Le président de la zone, le bourgmestre Nicolas Martin, et le chef de corps, Jean-Hubert Nicolay, avaient en effet expliqué que dans les faits, bon nombre des engagements proposés par la charte SAVE étaient déjà appliqués. Ce qui coinçait au niveau de la police, c'est que l'adoption de la charte aurait eu un effet trop contraignant sur l'affectation du personnel. Si avec sa casquette de président de la zone, Nicolas Martin avait donc recalé le texte, il laissait la porte ouverte avec sa casquette de bourgmestre pour une adoption au niveau de la Ville de Mons.
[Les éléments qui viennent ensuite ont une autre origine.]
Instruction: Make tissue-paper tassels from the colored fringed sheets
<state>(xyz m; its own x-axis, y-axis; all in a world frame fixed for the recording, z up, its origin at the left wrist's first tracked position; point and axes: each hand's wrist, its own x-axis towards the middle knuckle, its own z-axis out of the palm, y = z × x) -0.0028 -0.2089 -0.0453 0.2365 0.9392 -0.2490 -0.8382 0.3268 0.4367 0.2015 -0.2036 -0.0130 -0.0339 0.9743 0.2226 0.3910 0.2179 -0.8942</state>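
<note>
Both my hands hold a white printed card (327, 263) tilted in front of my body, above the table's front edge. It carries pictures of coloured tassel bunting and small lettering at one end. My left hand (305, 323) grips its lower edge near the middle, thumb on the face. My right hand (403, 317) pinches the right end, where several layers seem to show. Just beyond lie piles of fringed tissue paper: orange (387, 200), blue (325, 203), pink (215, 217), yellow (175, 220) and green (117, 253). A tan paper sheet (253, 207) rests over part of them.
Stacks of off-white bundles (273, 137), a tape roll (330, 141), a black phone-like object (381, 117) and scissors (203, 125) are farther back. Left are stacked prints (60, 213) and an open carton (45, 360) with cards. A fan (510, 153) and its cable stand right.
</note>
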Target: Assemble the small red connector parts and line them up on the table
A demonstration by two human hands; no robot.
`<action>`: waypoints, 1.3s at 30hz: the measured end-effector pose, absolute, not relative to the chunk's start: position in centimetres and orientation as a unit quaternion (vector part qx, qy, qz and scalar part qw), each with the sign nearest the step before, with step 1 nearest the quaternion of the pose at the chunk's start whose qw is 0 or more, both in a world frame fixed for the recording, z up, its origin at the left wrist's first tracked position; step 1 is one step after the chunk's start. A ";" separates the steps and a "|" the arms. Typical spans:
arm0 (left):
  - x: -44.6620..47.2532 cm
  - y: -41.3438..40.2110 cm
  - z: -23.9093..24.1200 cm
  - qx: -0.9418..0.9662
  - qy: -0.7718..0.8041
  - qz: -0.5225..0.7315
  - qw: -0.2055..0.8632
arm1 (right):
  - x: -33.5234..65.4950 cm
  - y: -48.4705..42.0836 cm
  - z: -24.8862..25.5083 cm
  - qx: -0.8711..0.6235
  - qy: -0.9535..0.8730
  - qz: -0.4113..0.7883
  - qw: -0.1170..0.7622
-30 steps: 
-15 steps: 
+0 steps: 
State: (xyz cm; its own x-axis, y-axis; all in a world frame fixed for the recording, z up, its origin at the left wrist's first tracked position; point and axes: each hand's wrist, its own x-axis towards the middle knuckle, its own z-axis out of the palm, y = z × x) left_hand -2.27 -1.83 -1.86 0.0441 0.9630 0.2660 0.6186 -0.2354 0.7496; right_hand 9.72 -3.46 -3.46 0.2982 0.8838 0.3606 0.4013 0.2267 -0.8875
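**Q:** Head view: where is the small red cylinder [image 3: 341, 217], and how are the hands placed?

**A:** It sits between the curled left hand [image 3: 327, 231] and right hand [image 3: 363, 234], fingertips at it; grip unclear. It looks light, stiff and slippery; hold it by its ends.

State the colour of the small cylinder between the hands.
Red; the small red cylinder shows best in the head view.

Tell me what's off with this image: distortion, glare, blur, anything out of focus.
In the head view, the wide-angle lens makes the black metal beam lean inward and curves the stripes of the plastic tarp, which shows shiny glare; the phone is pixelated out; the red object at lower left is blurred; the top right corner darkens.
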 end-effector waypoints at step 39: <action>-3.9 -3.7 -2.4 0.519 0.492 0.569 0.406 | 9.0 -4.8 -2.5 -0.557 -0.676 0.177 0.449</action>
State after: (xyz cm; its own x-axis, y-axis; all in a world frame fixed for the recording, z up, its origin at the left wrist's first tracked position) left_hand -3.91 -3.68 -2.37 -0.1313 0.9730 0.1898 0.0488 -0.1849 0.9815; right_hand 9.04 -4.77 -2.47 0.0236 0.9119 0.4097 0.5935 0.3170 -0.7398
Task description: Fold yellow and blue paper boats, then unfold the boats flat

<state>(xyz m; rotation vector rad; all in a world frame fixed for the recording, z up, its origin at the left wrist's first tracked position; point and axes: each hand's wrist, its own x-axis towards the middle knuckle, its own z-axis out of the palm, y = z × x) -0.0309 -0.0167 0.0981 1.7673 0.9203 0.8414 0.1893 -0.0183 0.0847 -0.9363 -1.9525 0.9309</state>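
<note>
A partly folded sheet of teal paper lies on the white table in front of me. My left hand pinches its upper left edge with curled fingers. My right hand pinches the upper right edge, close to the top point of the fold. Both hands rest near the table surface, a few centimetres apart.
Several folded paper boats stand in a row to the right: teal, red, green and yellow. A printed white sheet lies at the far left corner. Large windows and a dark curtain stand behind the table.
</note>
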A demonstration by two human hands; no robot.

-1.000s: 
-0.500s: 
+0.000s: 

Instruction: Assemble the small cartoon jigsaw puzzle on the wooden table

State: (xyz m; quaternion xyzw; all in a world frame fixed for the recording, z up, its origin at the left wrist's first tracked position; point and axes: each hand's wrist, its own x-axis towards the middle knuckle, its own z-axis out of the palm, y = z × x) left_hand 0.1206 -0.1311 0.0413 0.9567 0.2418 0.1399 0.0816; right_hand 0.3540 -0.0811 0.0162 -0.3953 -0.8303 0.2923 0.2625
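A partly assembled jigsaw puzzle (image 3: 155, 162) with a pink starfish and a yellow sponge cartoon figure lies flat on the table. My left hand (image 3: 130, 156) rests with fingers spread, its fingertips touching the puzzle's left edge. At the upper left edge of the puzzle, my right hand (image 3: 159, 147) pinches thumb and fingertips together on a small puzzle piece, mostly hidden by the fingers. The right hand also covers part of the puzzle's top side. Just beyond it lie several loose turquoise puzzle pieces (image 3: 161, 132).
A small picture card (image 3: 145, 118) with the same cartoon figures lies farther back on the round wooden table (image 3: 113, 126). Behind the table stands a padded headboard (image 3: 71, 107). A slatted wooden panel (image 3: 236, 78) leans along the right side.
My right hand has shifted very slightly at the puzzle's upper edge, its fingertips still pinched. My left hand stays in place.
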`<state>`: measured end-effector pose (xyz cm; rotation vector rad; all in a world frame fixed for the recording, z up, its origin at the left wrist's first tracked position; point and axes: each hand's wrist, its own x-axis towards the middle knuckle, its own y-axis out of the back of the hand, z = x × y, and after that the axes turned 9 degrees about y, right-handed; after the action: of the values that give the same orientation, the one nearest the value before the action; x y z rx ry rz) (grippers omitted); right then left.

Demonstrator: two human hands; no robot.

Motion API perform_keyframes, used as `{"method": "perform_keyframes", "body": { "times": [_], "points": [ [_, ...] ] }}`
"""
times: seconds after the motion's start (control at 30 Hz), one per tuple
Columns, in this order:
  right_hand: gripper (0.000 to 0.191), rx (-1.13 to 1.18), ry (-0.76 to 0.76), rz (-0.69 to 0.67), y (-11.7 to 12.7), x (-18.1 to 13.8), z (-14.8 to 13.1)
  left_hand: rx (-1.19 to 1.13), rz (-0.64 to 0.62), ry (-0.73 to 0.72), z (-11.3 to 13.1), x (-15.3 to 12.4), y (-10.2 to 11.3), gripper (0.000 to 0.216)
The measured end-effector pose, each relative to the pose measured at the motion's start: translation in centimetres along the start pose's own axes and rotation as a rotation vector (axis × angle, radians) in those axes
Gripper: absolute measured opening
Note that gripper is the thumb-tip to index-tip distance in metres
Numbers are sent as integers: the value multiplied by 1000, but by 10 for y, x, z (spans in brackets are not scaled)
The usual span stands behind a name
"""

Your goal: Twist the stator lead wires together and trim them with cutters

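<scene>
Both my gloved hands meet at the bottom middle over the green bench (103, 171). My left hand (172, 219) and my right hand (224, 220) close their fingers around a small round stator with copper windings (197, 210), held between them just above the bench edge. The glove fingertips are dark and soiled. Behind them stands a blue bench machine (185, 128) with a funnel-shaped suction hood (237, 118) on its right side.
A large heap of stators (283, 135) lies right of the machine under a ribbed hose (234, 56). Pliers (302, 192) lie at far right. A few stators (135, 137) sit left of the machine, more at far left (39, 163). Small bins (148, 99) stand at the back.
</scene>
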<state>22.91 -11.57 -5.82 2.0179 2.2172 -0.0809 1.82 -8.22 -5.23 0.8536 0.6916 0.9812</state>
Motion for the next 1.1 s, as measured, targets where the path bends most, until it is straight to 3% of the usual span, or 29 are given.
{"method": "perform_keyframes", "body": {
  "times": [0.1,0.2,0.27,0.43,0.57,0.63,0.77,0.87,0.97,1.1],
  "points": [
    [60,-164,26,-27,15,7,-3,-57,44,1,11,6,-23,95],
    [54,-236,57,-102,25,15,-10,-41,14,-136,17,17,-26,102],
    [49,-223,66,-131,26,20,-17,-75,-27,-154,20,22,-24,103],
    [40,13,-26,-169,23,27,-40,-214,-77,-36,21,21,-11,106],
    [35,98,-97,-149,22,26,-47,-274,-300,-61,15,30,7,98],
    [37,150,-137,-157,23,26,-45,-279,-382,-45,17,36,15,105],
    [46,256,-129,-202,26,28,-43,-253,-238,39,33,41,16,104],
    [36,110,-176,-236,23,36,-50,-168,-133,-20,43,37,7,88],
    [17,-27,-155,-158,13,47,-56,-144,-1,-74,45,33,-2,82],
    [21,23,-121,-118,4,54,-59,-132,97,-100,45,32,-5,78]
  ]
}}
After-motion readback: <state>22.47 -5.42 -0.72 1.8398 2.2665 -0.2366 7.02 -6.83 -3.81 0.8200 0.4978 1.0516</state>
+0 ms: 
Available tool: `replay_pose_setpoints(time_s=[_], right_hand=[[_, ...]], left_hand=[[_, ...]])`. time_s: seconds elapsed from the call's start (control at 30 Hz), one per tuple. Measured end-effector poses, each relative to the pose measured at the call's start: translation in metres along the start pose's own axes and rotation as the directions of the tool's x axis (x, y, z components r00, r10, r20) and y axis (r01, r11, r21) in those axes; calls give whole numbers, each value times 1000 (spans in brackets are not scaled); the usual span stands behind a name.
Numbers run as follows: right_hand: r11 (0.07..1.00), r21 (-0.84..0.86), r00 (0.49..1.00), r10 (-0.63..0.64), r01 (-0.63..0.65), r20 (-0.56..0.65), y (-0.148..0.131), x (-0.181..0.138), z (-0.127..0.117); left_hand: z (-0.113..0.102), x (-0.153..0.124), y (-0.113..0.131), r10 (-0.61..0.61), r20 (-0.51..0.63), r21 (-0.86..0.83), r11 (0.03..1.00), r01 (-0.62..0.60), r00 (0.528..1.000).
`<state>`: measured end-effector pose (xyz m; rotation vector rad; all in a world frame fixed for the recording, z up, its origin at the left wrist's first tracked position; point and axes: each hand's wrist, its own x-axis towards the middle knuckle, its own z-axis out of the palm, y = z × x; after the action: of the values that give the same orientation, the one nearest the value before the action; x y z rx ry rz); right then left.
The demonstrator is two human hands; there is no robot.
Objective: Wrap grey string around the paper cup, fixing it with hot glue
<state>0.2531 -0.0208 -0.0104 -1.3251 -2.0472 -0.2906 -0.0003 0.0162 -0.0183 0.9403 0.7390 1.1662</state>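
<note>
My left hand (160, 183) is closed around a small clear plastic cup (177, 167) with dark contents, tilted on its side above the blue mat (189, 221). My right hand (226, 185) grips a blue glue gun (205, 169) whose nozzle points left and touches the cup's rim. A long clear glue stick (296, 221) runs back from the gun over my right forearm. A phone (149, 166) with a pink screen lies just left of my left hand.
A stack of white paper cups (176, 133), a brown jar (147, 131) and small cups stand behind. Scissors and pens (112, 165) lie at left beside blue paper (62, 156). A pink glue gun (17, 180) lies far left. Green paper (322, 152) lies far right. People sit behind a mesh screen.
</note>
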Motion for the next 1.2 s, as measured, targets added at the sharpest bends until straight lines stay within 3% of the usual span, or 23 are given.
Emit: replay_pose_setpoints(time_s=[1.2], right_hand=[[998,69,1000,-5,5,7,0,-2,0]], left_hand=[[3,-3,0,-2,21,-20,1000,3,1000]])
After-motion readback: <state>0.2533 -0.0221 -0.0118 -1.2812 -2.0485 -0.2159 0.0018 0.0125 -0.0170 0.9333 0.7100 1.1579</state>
MEM l'avait alors proposé en motion au conseil montois. Huit mois plus tard, voilà donc la charte SAVE qui repasse conseil communal et qui sans surprise, a été approuvée par l'ensemble des élus.

Concrètement, la charte propose de remplir un ou plusieurs des sept objectifs répertoriés comme réaliser un diagnostic de la sécurité routière, adapter la politique de la mobilité aux enfants et aux jeunes ou améliorer l’accueil des victimes de la route. Le projet a été lancé en 2012 et a déjà été adopté par une quarantaine de communes, dont Jurbise et Saint-Ghislain dans la région. Mons devrait donc venir s'ajouter à la liste.